Although other board members indicated that they’d had calls from people concerned about the parking, it was Henderson who pressed the issue.
In her application, Fernald said she would limit the size of any viewing to 75 people. She also said she had made arrangements with Bar Harbor Bank & Trust to use its parking lot during times for viewings when the bank is not open.
Henderson said she thought that 75 was too many and could create congestion and parking problems in the downtown area.
“What’s important is that people understand your business and the controls you have to ensure it not go over 75 people,” she said.
Henderson said she had not seen any information that convinced her Fernald could control the traffic that would occur during a viewing.
Fernald said she did not anticipate large crowds at that location, noting one of the reasons she was downsizing was because there was less demand for the larger space she now occupies. For the rare larger funerals, she said, she would direct clients to a church or another suitable large space.
Henderson also questioned Fernald’s assertion that the existing funeral home had held just five viewings at its South Street site in the past eight years. Citing figures from the home’s website, she said she counted 21 viewings in the past two years.
Fernald disputed Henderson’s numbers and agreed to bring her records to the next planning board meeting.
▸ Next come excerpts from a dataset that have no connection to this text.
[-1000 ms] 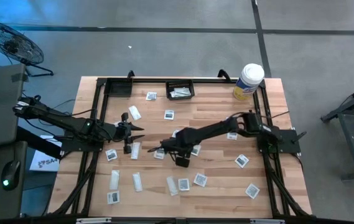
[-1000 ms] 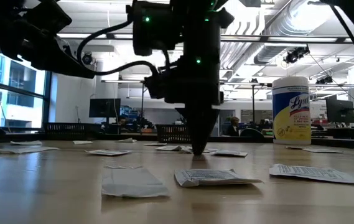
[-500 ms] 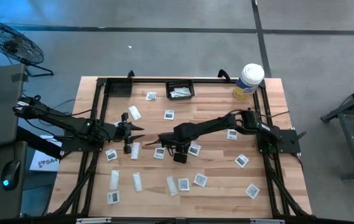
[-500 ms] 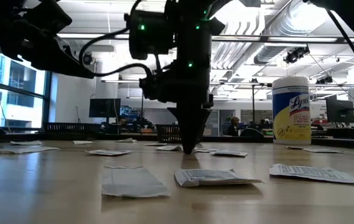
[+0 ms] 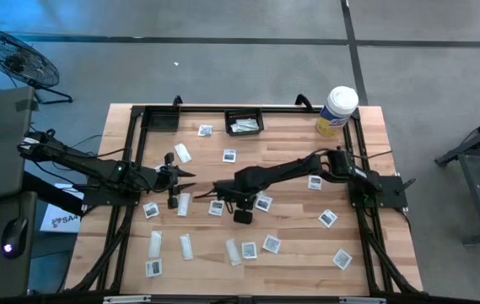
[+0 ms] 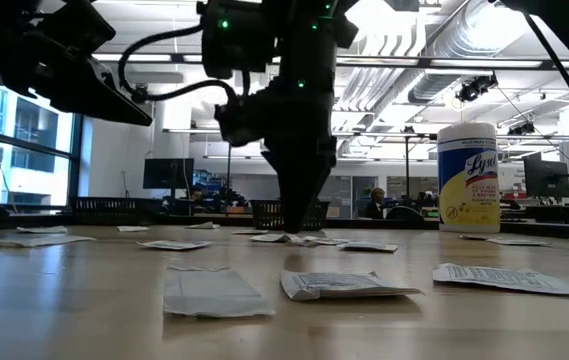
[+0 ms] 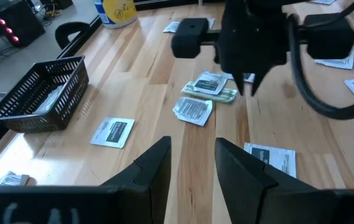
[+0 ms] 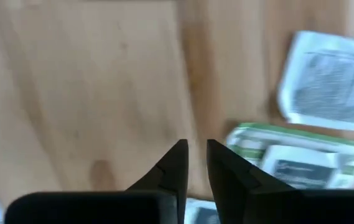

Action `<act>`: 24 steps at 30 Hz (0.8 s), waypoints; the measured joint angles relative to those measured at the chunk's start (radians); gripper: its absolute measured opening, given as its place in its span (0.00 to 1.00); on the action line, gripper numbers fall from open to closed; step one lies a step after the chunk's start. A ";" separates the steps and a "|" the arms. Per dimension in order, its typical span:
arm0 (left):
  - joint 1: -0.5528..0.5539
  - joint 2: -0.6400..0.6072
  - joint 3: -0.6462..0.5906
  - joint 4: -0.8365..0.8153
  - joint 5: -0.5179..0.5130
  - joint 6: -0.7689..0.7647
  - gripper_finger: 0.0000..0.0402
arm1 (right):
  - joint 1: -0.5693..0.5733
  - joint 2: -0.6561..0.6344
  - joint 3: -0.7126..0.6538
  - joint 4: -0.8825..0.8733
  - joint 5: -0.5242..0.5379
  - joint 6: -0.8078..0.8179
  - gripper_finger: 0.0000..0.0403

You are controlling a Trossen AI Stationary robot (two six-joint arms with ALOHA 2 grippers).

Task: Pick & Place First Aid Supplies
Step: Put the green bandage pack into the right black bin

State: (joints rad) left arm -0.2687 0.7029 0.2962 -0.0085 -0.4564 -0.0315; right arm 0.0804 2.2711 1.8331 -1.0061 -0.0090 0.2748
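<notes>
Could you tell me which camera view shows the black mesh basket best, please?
The left wrist view: the black mesh basket shows close, with white packets inside. The high view shows it small at the table's far edge; the low view mostly hides it behind the right arm.

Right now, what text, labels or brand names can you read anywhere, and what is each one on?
"Ly...": partial blue script on the yellow label of the large white plastic tub; the rest is cut off.
"SA...": partial dark print on the white box beside the table.
Print on the small flat white packets: too small to read.
</notes>
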 joint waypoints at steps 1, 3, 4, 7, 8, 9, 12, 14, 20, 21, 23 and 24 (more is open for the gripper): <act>0.000 0.000 0.000 0.000 0.000 0.000 0.30 | -0.002 0.000 0.000 0.002 0.014 -0.009 0.13; 0.000 0.000 0.000 0.000 0.000 0.000 0.30 | -0.004 0.000 0.000 0.001 0.048 -0.014 0.14; 0.000 0.000 0.000 0.000 0.000 0.000 0.30 | -0.006 0.000 0.000 0.002 0.057 -0.014 0.15; 0.000 0.000 0.000 0.000 0.000 0.000 0.30 | -0.011 -0.001 -0.024 0.029 0.039 -0.014 0.16; 0.000 0.000 0.000 -0.001 0.000 0.000 0.30 | -0.013 -0.001 -0.035 0.036 0.022 -0.013 0.16; 0.000 0.000 0.000 -0.001 0.000 0.000 0.30 | -0.014 -0.001 -0.047 0.042 0.011 -0.013 0.17; 0.000 0.000 0.000 -0.001 0.000 0.000 0.30 | -0.015 -0.006 -0.083 0.078 0.010 -0.011 0.18; 0.000 0.000 0.000 -0.001 0.000 0.000 0.30 | -0.015 -0.009 -0.104 0.096 0.008 -0.011 0.19; 0.000 0.000 0.000 -0.001 0.000 0.000 0.30 | -0.012 -0.014 -0.186 0.179 -0.031 -0.030 0.15; 0.000 0.000 0.000 -0.001 0.000 0.000 0.30 | -0.009 -0.015 -0.196 0.184 -0.029 -0.030 0.13; 0.000 0.000 0.000 -0.001 0.000 0.000 0.30 | -0.002 -0.016 -0.207 0.192 -0.025 -0.019 0.06; 0.000 0.000 0.000 -0.001 0.000 0.000 0.30 | 0.003 -0.016 -0.208 0.193 -0.022 -0.015 0.03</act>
State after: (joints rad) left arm -0.2687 0.7029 0.2962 -0.0097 -0.4568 -0.0315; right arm 0.0830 2.2547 1.6249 -0.8135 -0.0314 0.2597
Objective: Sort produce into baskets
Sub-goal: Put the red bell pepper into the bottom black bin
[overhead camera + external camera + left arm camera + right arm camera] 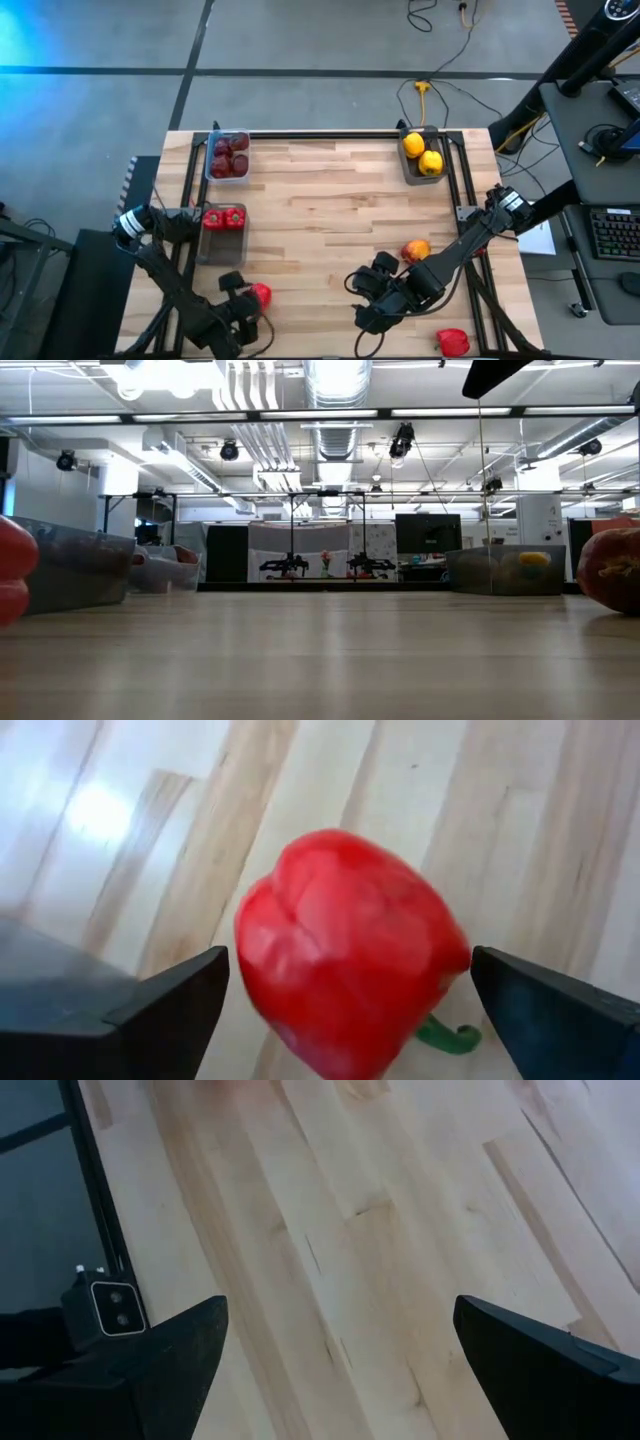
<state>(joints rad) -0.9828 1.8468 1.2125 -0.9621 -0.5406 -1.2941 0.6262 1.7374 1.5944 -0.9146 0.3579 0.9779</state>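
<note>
The left gripper (345,995) stands spread wide with a red pepper (345,965) between its fingers, neither touching it, likely lined up for a pinch so it can join the peppers in the near-left bin (222,232). The pepper is glossy, lobed and blocky, with a curled green stem. The right gripper (340,1355) waits spread over bare pale wood table (400,1230); an orange-red fruit (416,250) lies just behind it, another pepper (452,341) beside it.

Red pepper (345,955) between left tool (345,1010) fingers
</note>
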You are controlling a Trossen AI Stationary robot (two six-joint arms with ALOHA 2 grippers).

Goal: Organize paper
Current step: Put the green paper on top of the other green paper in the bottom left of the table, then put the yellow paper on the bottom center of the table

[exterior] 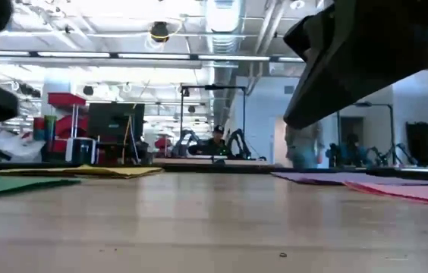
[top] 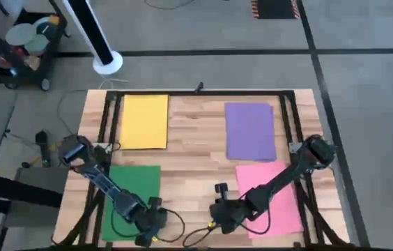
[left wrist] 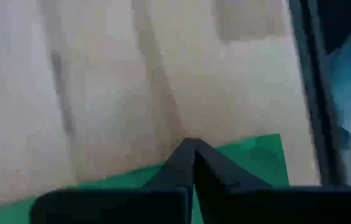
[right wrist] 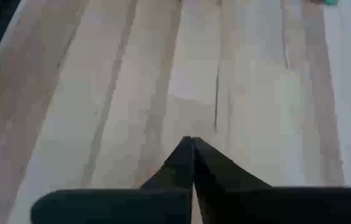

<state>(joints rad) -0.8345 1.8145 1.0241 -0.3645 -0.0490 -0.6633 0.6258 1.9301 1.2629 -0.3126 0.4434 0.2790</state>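
Note:
Four sheets of paper lie flat on the wooden table: yellow [top: 145, 121] at the far left, purple [top: 250, 130] at the far right, green [top: 130, 201] at the near left, pink [top: 270, 196] at the near right. My left gripper [top: 149, 227] is shut over the green sheet's near right corner; in the left wrist view its tips [left wrist: 193, 144] stand at an edge of the green sheet [left wrist: 256, 162]. My right gripper [top: 221, 213] is shut over bare wood [right wrist: 194, 93], just left of the pink sheet. My left gripper points steeply down with its shut fingertips [left wrist: 182, 163] over the green sheet's edge [left wrist: 231, 149], near a corner. I cannot tell whether the tips touch the paper. The sheet lies flat on the table.
A dark frame [top: 203, 93] runs around the work area, with cables [top: 182, 230] near the front edge. Bare wood [top: 196, 146] lies between the four sheets. A white post base [top: 107, 63] and a cart [top: 22, 42] stand beyond the table. People show far off in the low view.

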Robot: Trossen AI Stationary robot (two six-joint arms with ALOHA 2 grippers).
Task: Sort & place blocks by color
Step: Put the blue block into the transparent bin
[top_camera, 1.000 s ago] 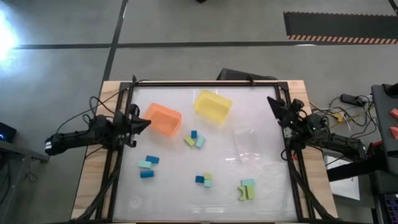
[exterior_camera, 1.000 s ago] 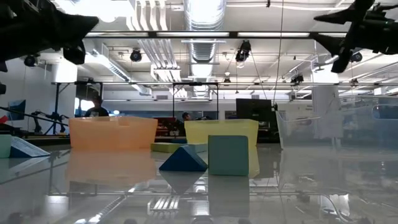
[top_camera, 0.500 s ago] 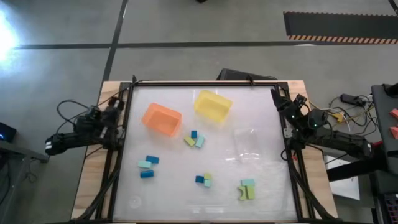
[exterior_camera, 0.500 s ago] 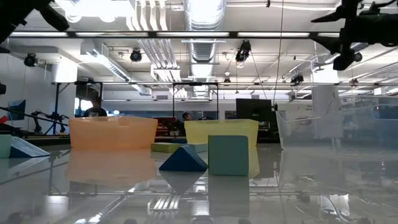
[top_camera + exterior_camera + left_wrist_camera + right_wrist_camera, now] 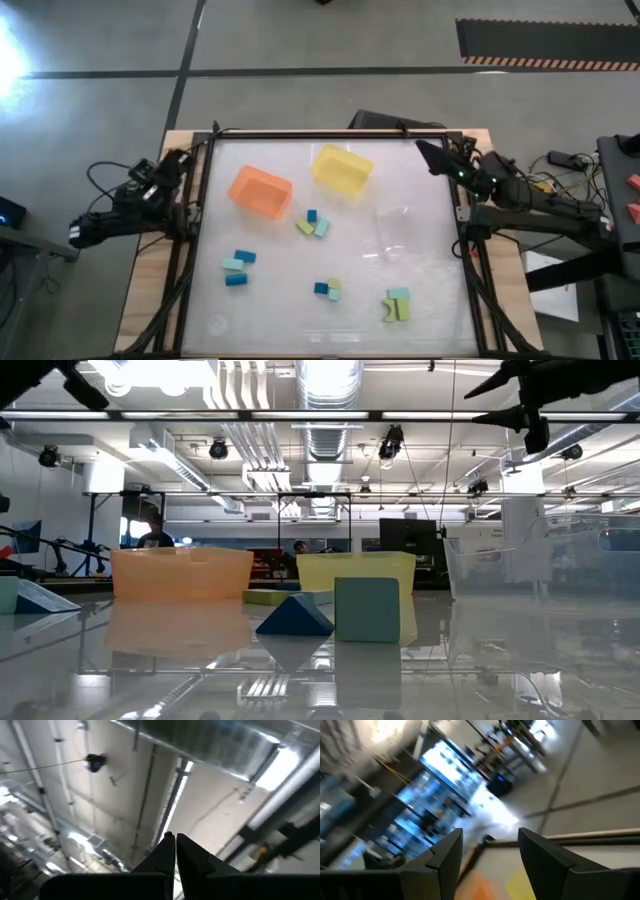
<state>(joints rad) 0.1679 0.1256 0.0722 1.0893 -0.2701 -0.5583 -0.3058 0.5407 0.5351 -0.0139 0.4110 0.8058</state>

Fernald was clearly frustrated with the demands that she outline ways to control traffic, particularly since, she said, there were other businesses in that area that drew crowds and did not have the same kinds of demands placed on them.
Henderson said those businesses were grandfathered because they have had similar uses for years. It was because the funeral home had viewings that the parking was an issue, she said. The downtown has a parking problem, she said, and the board needed to make sure that they didn’t make it worse.
Fernald countered that she did not create the parking problem, but it seems like the board was targeting her business in order to improve the situation.
“I can’t believe the amount of pressure I’m getting to solve the parking problem for the town,” she said. “This has left me feeling like a scapegoat.”
Judy Jenkins, the town’s code enforcement officer, reminded the board that they had taken the issue of parking to town residents asking for more authority to deal with parking issues in the downtown area and that voters had “flatly voted it down.”
Ken Charles supported Fernald and said he was willing to trust her judgment as a business owner that the space would work for her. He also expressed concern about the “negative” tone the meeting had taken and said it was “unwelcoming to a potential business in town.”
In the end, the board found the application complete and asked Fernald to bring additional information with her to the next session, particularly regarding the times and days of operation, records from past years operation, and specifics about how to control parking during times when there are crowds. The board also set June 9 as the date for a public hearing on the funeral home’s application.
The board also ruled that the application from Carol Ann Cutler to relocate her doggie day care and overnight boarding facility to an existing boat house on Greene’s Hill was complete. That project will go to a public hearing at the next board meeting on June 9.